▸ **Work request**:
If pictures are present, leave them out, and copy the data word for word.

▸ **Information provided**:
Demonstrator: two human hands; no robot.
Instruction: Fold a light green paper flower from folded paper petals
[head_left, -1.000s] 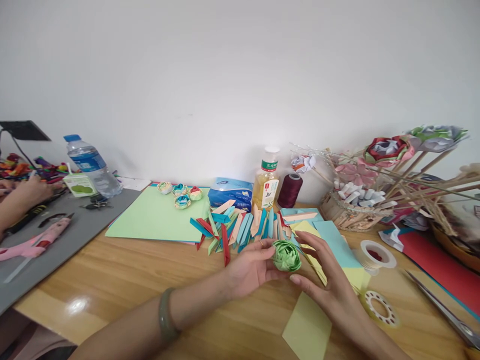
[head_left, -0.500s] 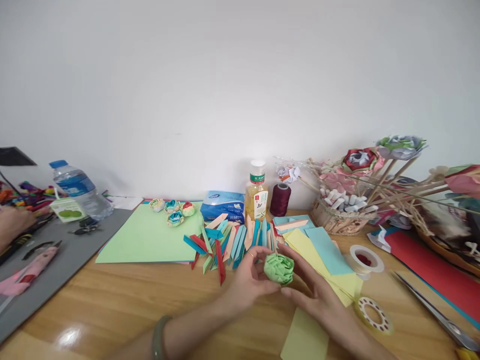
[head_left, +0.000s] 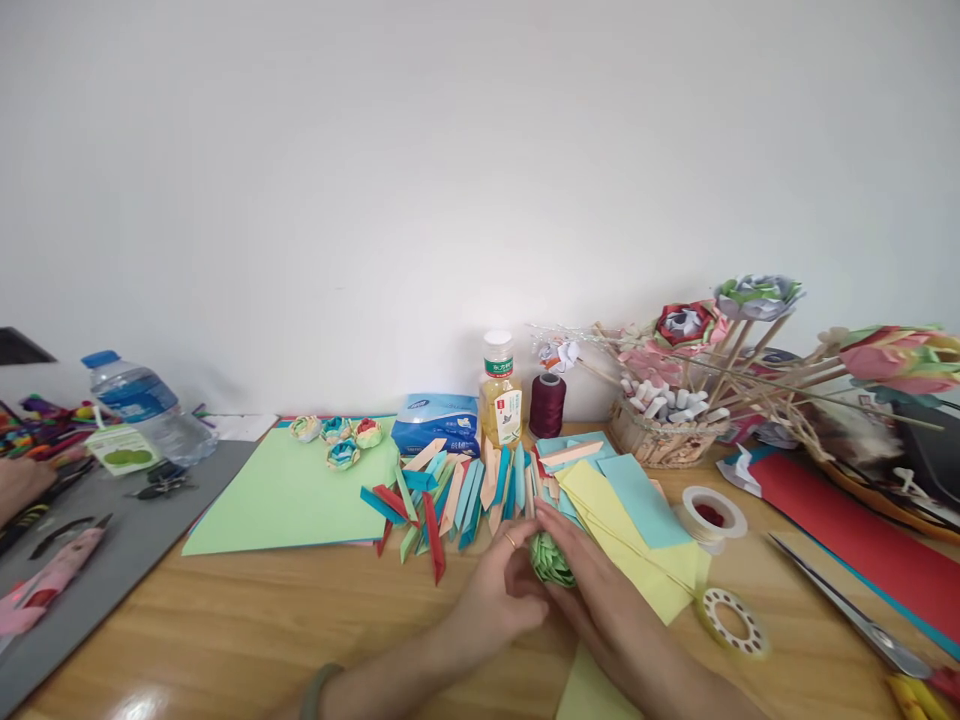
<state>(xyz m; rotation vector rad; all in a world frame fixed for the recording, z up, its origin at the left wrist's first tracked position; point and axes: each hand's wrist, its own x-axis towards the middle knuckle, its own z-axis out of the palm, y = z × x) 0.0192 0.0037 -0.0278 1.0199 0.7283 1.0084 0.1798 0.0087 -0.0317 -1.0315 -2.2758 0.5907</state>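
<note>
A green folded paper flower (head_left: 550, 560) is held between both hands low over the wooden table (head_left: 247, 620). My left hand (head_left: 501, 590) cups it from the left, with a ring on one finger and a green bangle on the wrist. My right hand (head_left: 583, 575) lies over its right side and hides most of it. Just behind them lies a heap of folded paper strips (head_left: 450, 490) in blue, red, peach and green. Yellow and blue paper sheets (head_left: 630, 520) lie to the right of the hands.
A large green sheet (head_left: 285, 495) carries several small paper flowers (head_left: 337, 435). Tissue pack (head_left: 436, 422), drink bottle (head_left: 499, 392), thread spool (head_left: 547, 405) and a basket of paper flowers on sticks (head_left: 667, 420) line the wall. Tape rolls (head_left: 712, 510), scissors (head_left: 847, 605), water bottle (head_left: 142, 405). Another person's hand (head_left: 19, 480) far left.
The hands have closed in around the green flower and lowered it toward the table, the right hand now covering it. The view has tilted up a little.
</note>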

▸ **Result of this task**:
Demonstrator: two human hands; no robot.
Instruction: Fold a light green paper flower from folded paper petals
[head_left, -1.000s] 
[head_left, -0.500s] 
[head_left, +0.000s] 
<state>(xyz m; rotation vector rad; all in a world frame fixed for the recording, z up, its origin at the left wrist's first tracked position; point and axes: each hand's wrist, its own x-axis towards the middle knuckle, its own z-axis out of the palm, y = z × x) 0.0192 0.0037 -0.0278 1.0199 0.7283 1.0084 0.1798 0.0087 -0.0317 -1.0315 -2.2758 0.5907</state>
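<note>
A green folded paper flower (head_left: 550, 560) is held between both hands low over the wooden table (head_left: 247, 620). My left hand (head_left: 501, 590) cups it from the left, with a ring on one finger and a green bangle on the wrist. My right hand (head_left: 583, 575) lies over its right side and hides most of it. Just behind them lies a heap of folded paper strips (head_left: 450, 490) in blue, red, peach and green. Yellow and blue paper sheets (head_left: 630, 520) lie to the right of the hands.
A large green sheet (head_left: 285, 495) carries several small paper flowers (head_left: 337, 435). Tissue pack (head_left: 436, 422), drink bottle (head_left: 499, 392), thread spool (head_left: 547, 405) and a basket of paper flowers on sticks (head_left: 667, 420) line the wall. Tape rolls (head_left: 712, 510), scissors (head_left: 847, 605), water bottle (head_left: 142, 405). Another person's hand (head_left: 19, 480) far left.
The hands have closed in around the green flower and lowered it toward the table, the right hand now covering it. The view has tilted up a little.
</note>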

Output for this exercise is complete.